▸ ASSIGNMENT: Your answer must be the full listing, word for word, with no images in it.

===== DATASET SECTION

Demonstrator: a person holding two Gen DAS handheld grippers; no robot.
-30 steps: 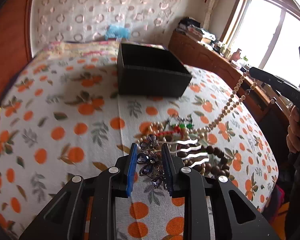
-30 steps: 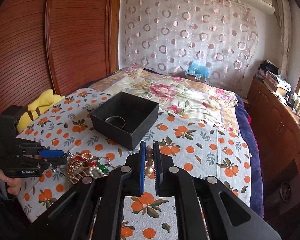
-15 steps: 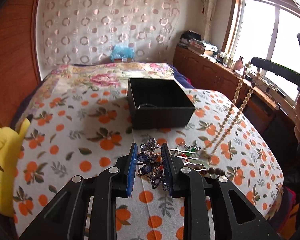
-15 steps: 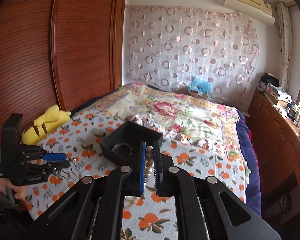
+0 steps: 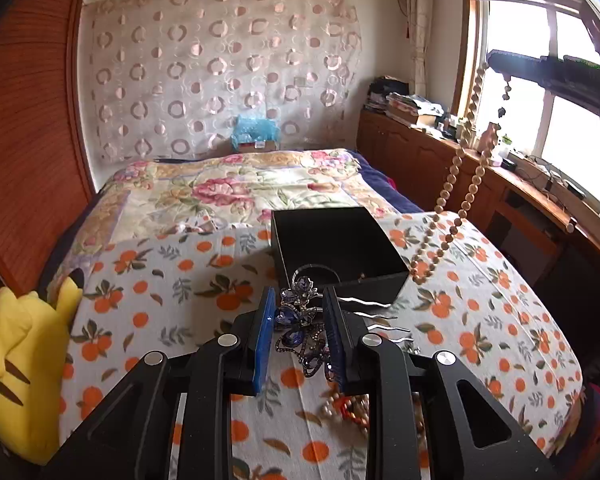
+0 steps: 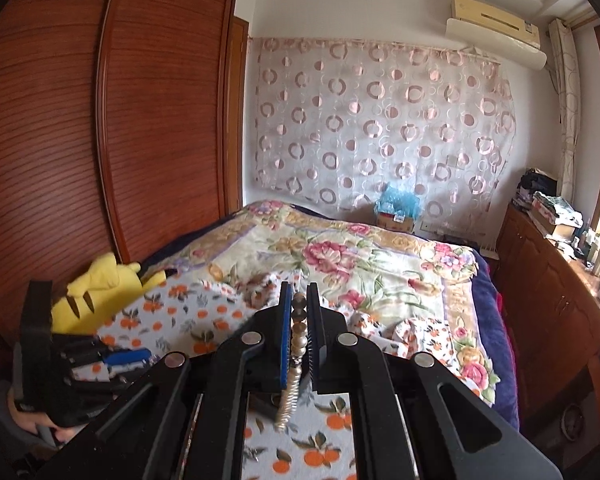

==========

▸ RESPONSE BELOW:
Demonstrator: a person holding two Gen DAS handheld grippers; no robot.
-30 steps: 
-30 steps: 
-15 steps: 
-15 steps: 
+0 steps: 
+0 steps: 

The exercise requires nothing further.